> _Your assignment_
Every line below between the one holding "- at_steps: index" and the one holding "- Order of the", inclusive, should be copied exactly, and no other line.

> _Data below_
--- START ---
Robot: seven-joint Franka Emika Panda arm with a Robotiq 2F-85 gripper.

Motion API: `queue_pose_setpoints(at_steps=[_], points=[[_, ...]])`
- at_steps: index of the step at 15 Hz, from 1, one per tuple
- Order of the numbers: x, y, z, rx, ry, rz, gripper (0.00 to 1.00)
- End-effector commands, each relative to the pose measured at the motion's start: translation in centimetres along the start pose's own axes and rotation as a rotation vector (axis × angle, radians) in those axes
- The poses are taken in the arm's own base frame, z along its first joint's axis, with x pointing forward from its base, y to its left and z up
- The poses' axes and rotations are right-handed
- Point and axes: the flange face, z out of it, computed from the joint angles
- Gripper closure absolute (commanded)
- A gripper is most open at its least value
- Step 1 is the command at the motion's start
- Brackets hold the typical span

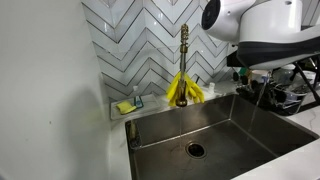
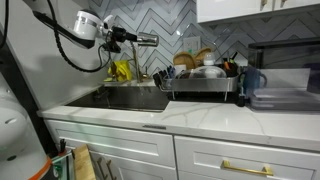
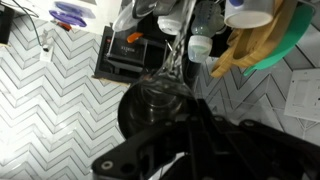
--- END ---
> _Reply_
- at_steps: index of the step at 15 Hz, from 1, one per tuple
- Order of the numbers: x, y, z, rx, ry, rz, gripper (0.00 to 1.00)

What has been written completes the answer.